Dalton Grant (born 8 April 1966) is a former high jumper.

Athletics career
Grant won a total number of four national titles for Great Britain (AAA Championships) in the men's high jump event. His personal best jump is 2.36 metres, achieved at the 1991 World Championships in Tokyo. He has a personal indoor best of 2.37 metres.

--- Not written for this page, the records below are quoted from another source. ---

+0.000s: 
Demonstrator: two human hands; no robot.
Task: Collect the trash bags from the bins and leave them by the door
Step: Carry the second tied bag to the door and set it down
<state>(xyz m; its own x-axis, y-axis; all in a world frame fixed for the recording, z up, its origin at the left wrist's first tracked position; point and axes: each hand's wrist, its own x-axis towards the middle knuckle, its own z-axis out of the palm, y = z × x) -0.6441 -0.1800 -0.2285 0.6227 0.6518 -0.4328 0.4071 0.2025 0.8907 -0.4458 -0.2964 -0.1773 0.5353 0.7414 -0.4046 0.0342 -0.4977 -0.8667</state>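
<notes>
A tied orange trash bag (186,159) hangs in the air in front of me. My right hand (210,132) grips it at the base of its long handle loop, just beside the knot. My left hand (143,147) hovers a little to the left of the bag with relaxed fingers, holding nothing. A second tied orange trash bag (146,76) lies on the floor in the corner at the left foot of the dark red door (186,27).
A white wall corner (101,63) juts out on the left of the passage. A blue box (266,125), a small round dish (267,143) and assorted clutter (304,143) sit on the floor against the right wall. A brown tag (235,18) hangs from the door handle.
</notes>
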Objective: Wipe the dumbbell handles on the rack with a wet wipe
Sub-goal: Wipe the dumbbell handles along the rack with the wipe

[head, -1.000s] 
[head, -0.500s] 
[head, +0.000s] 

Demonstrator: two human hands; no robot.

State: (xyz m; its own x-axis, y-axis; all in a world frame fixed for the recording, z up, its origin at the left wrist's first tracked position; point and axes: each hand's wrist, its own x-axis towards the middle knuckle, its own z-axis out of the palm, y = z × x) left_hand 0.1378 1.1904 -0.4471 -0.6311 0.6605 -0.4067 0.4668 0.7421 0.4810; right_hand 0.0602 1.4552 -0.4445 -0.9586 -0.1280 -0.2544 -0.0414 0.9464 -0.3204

Grant appeared at five consecutive Commonwealth Games. He represented England in the high jump, at the 1986 Commonwealth Games in Edinburgh, Scotland. Four years later he won a silver medal for England, at the 1990 Commonwealth Games in Auckland, New Zealand which was followed by a third Games appearance for England, at the 1994 Commonwealth Games in Victoria, British Columbia, Canada. He finally won a gold medal at the 1998 Games and competed in the high jump for the fifth successive Games in 2002.

Biography
Grant was born in Hackney to parents from Jamaica and lived in Brooke Road, Upper Clapton. He went to Hackney Downs School where he started to high jump. He also represented Hackney in the London Youth Games in athletics.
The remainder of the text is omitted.